What changed at Plant-for-the-Planet in 2021?

Plant-for-the-Planet has undergone a very dynamic development, similar to a successful garage startup: While in the beginning it was more of a competition between students who wanted to outbid each other in planting trees, Plant-for-the-Planet inherited the Billion Tree Campaign from UNEP in 2011 and developed a modern digital platform from it.

On the platform, restoration organizations that reach certain standards can present their projects free of charge, make visible the areas they want to restore and collect donations. 100% of the donors’ donations go to non-profit restoration organizations. The children, i.e. the Climate Justice Ambassadors of the first hour, are today young adults who enable “planting trees from the sofa” worldwide with digital tools.

The organizational structure of Plant-for-the-Planet has to meet these requirements, especially for the non-profit Mexican sister organization, which is responsible for a large part of the donations from Germany. In the past, we focused on planting trees rather than writing annual reports, and for good reason. But we have experienced ourselves how easily enormous efforts for a good cause can be called into question if they are not fully comprehensible. We also need to learn to talk more about our work: We have resolved to communicate much more transparently.

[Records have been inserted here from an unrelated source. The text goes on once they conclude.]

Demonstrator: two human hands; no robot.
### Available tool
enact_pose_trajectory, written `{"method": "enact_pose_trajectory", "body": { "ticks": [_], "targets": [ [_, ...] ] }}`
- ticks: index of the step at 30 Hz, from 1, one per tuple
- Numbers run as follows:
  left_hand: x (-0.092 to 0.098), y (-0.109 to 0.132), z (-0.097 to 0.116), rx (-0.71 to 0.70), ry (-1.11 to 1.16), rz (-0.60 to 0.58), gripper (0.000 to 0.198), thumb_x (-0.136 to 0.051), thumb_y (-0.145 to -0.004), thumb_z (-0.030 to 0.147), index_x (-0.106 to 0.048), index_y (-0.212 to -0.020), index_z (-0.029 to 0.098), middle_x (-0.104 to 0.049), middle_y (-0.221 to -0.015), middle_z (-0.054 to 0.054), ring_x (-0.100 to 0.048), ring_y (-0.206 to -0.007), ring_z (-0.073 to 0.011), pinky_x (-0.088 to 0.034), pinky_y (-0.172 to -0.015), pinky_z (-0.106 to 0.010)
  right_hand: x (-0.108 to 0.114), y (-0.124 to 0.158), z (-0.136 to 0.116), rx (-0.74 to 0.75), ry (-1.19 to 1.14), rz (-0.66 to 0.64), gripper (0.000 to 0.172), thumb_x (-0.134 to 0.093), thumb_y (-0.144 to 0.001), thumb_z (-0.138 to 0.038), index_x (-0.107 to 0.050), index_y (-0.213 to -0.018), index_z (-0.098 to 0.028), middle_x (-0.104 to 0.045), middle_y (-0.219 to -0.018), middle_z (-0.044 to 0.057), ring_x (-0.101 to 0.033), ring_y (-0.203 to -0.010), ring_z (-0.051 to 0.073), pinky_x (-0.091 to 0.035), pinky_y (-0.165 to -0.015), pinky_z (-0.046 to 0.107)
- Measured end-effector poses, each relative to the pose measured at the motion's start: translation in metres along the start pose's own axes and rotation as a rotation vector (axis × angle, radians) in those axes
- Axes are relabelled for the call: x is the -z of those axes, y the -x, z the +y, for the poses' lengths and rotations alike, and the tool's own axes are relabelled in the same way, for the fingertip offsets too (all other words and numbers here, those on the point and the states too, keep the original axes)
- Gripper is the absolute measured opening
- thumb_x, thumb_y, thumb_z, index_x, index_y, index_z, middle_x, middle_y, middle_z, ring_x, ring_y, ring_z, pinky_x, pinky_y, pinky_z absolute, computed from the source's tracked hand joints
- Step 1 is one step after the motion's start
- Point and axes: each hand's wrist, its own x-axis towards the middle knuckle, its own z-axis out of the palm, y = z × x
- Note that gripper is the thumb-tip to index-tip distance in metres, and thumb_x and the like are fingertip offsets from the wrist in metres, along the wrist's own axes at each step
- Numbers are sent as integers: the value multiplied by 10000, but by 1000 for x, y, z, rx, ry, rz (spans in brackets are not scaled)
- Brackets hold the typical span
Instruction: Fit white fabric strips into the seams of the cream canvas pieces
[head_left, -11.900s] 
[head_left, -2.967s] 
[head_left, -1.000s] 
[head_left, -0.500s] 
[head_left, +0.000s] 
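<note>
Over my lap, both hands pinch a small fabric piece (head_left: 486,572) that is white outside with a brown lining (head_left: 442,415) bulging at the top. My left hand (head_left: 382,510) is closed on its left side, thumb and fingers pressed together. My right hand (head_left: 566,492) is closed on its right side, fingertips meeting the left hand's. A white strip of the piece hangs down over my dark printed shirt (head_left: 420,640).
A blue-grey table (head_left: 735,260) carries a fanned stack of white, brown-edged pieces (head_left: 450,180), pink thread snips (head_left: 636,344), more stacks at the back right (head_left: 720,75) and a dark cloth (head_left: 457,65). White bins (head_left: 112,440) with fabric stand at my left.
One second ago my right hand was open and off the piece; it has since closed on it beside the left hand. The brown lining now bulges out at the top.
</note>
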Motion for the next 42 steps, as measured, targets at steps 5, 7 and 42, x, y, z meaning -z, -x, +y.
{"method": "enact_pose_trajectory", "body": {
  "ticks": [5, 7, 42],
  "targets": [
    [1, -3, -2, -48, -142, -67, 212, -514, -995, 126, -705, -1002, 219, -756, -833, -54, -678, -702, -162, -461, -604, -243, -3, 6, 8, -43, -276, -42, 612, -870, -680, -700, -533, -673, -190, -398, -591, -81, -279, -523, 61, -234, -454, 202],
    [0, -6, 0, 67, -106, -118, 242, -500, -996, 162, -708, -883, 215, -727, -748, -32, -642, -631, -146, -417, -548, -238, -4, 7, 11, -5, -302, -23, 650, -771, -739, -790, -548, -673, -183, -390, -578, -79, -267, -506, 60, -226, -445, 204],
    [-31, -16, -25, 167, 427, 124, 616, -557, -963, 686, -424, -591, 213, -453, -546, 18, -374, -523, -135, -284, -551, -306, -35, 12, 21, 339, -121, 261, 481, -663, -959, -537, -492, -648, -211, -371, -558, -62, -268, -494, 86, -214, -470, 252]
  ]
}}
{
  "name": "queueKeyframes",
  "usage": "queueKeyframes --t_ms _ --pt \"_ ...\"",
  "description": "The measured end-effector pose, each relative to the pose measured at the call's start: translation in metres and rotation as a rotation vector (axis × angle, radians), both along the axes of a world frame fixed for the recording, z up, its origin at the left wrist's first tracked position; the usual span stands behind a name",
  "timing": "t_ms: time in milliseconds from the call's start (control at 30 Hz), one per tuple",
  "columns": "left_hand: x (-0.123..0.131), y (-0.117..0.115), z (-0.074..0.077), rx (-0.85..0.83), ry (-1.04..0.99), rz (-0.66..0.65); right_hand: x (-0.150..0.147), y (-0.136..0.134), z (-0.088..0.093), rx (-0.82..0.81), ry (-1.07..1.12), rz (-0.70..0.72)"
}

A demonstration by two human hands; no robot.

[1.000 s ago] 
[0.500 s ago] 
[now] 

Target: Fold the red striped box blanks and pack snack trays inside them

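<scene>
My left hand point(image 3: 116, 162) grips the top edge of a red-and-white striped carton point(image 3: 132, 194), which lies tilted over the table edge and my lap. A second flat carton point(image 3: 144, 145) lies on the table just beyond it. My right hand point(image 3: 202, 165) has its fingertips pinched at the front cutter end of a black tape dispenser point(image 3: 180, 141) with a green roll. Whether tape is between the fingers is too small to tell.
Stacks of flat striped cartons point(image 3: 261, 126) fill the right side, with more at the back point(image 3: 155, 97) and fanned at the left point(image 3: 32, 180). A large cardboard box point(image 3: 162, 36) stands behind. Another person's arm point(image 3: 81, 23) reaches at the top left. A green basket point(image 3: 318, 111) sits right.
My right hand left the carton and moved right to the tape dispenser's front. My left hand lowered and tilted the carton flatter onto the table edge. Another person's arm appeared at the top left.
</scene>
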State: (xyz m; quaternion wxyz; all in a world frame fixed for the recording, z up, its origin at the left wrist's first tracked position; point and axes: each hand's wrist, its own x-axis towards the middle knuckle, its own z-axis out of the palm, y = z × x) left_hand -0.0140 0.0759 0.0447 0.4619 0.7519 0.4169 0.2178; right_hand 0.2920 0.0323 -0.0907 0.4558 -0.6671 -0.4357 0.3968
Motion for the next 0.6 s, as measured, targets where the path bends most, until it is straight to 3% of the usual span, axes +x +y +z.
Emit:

We have a team of nine ecologists working for us in Constitución, and they are developing restoration strategies for each of our sites, showing different levels of degradation. We also operate our own research station on a 91-hectare research site near Constitución. Researchers from ETH, Zurich, Imperial College, London and other universities are involved there. At the same time, we seek advice from independent experts. We share all this knowledge with our partners so that we, as humanity, can restore as many forests as possible as quickly as possible. We should never forget that every year we lose 10 billion trees and thus valuable CO₂ stores on earth.